Early in May, Marcus and Raina Ranney, a doctor and a physiotherapist, heard from one of their domestic staff that his son was ill with Covid-19. The boy’s medical expenditures were piling up. So, the Ranneys reached out to neighbors in their Mumbai apartment complex through a residents’ WhatsApp group. Had anyone recently recovered from Covid, and did they have any unused leftover medicines? Several of their neighbors responded, and, thanks in part to the medicines they sent, the boy made a full recovery. 

“That’s when the penny dropped,” recalls Marcus Ranney. “I thought: if one apartment [complex] can come together to save a life, then imagine what a locality or city or country can do.” 

That was the start of India’s Meds For More initiative (MFM), a simple idea that has grown quickly — in just one month, the effort has developed a presence in a dozen cities. As part of the effort, hundreds of volunteers collect unused, leftover medicines from recovered Covid-19 patients in their apartment buildings, offices, student clubs, schools and elsewhere. They send them to MFM’s collection centers, and from there, NGOs licensed and equipped to work in the health sector transport the medicines to underprivileged or marginalized communities in urban and rural areas. Health care professionals working with these NGOs sort and pack the medicines, and hand them over to hospitals and health care centers to alleviate the supply deficit caused by the second wave of the pandemic raging in India since late February. 

Cases have shot up in India over the last three months — in May the country recorded the highest number of infections and deaths worldwide. India’s overconfident government — whose health minister declared in March that the country was “in the endgame” of the crisis — was caught unprepared for the surge. In recent weeks, patients have died while waiting for medical oxygen, and citizens have flooded social media pleading for oxygen cylinders, ICU and ventilator beds, and antiviral medications. 

Meanwhile, the demand for drugs commonly prescribed for Covid-19 patients has given rise to a black market on which patients often pay seven to ten times typical prices. (Even in the best of times, 65 percent of Indian patients’ out-of-pocket health care expenses are spent on drugs, versus the global average of about 20 percent.)

India’s surge has hit rural areas particularly hard, as workers who had migrated to cities for jobs make their way home, bringing the virus back to their villages, where public health infrastructure is already often quite poor

Dr. Nandkishor Pethsangvikar, an ayurvedic doctor in rural Maharashtra, is the medical lead for an 80-bed Covid Care Center (CCC), one of the many opened in India to care for mildly ill patients. Maharashtra’s CCC supplements the paltry 100 beds in the public district hospital. 

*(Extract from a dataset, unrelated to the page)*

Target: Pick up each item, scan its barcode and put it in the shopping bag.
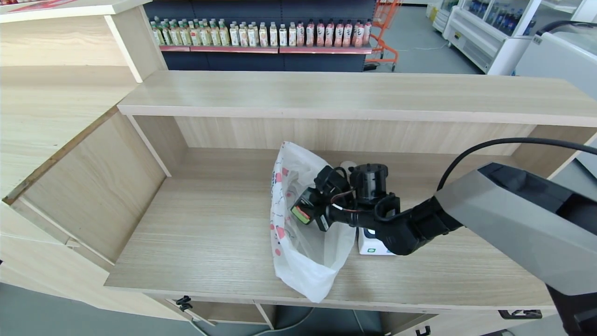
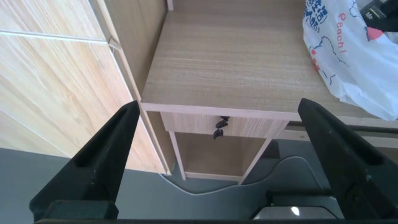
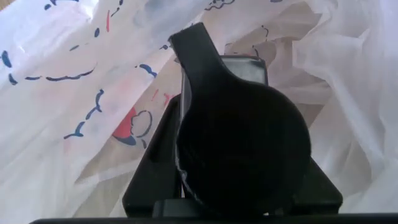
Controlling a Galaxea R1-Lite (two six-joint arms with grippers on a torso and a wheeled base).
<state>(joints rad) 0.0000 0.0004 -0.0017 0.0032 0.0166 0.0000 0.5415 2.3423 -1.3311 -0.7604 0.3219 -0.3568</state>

Pethsangvikar says that the district hospital that feeds the CCC has been sending only four drugs. Other medications are provided by individual donors and organizations, MFM being one of them. “Most of our patients work as agricultural or industrial laborers, so the medicines are not affordable for them,” Pethsangvikar says.

In the remote tribal areas of the western state of Gujarat, the situation is similar. Himat Chauhan, whose Pochabhai Foundation works to uplift tribal people in this area, says that the medicines are inaccessible to the community as the nearest pharmacy is about 20 kilometers away. No one wants to hop on a bus and spend money and a day looking for medicines in understocked pharmacies in nearby towns. So, whenever a health care center hands them a prescription instead of medicines, they go without treatment. “Their attitude is, whatever will be will be,” Chauhan says. 

Chauhan will deliver a package of medicines from MFM this week, which will help hundreds who depend on the primary health center, the first and only point of contact with a physician in those villages. Some of the more general medicines — like antacids and broad-spectrum antibiotics — included in the package can be prescribed for illnesses other than Covid-19, as well. 

Mumbai-based volunteer Khushboo Rastogi is part of the MFM initiative’s eight-member core team. Pharmacies in cities like Mumbai often only sell full strips or boxes of medicines, even if the patient doesn’t need that much, which means that a lot of people, like Rastogi, end up with overflowing pill boxes at home.  

“Since I’m not a medico, I can’t give away my unused medicines to anyone, so this initiative really resonated with me,” Rastogi says. Being a part of it, she says, gives her a “sense of fulfillment,” a sentiment that MFM taps into to make this initiative successful. 

The effort has created a ripple effect. “In the past week, similar initiatives have sprung up in at least four other cities,” Ranney says. 

To make his citizen-led movement a legacy, he’s working to connect with the government in the coming weeks. “There’s no reason why the leftover resources of every illness or surgery cannot be channelized properly through the right law and policy control.”  

Ranney knows that as this initiative scales up, corruption and misuse are likely, and a percentage of the medicines might not reach their assigned destination. “But I’m an optimist and will not let that sentiment hold me back from what I’m trying to do.”